An exact copy of the lines, starting at the top of the listing and ending with the line that has "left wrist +", is the required answer. Pictures are not part of it.
····················
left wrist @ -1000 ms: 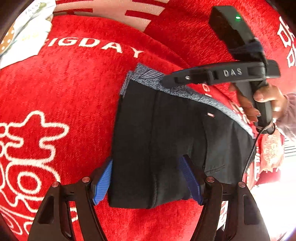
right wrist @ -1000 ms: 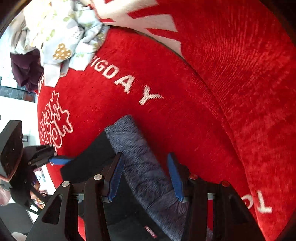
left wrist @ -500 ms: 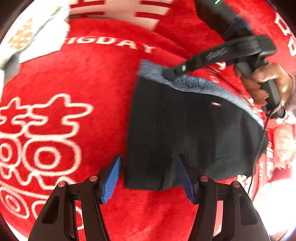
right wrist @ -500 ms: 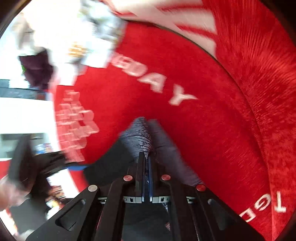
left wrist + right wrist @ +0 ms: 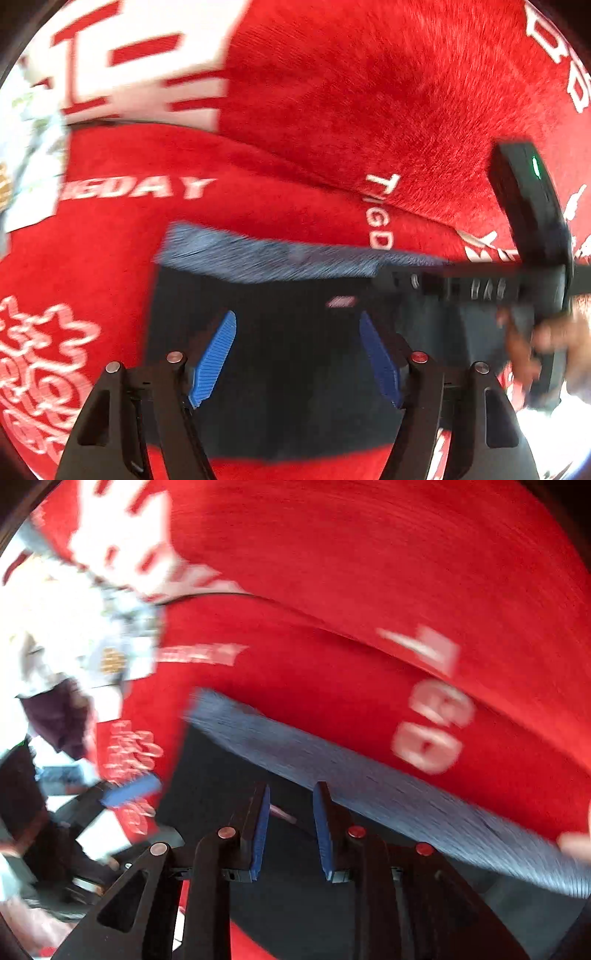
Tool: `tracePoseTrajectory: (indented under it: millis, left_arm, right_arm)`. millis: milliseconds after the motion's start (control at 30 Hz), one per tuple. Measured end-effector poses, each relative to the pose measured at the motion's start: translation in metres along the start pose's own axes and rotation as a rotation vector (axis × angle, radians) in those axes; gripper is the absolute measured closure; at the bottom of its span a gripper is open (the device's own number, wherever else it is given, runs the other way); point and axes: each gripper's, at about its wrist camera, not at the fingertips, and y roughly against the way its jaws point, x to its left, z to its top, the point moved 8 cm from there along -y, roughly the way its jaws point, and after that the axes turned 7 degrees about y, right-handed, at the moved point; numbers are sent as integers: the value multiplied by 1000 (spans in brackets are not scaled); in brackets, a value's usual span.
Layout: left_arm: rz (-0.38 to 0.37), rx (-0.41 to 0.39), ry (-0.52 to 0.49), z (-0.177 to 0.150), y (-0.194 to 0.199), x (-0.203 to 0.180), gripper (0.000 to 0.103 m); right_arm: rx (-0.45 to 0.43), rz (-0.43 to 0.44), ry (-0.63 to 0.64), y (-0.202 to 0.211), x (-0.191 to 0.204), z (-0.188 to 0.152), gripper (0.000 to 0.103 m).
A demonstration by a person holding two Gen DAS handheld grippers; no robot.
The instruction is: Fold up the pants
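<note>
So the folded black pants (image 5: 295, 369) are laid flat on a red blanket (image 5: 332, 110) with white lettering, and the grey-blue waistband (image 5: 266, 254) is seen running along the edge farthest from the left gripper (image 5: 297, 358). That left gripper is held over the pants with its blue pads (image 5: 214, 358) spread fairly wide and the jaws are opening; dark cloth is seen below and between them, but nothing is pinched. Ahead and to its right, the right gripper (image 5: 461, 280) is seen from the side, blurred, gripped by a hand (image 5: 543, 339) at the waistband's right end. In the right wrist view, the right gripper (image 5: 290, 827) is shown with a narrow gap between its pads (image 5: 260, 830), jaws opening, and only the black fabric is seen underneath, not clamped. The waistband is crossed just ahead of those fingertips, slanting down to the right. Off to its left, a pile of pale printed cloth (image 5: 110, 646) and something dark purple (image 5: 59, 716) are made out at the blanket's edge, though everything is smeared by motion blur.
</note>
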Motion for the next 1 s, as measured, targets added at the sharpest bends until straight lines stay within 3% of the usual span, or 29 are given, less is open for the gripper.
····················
**Task solution**
left wrist @ -1000 ms: 
right wrist @ -1000 ms: 
left wrist @ -500 ms: 
right wrist @ -500 ms: 
left wrist + right wrist @ +0 ms: 

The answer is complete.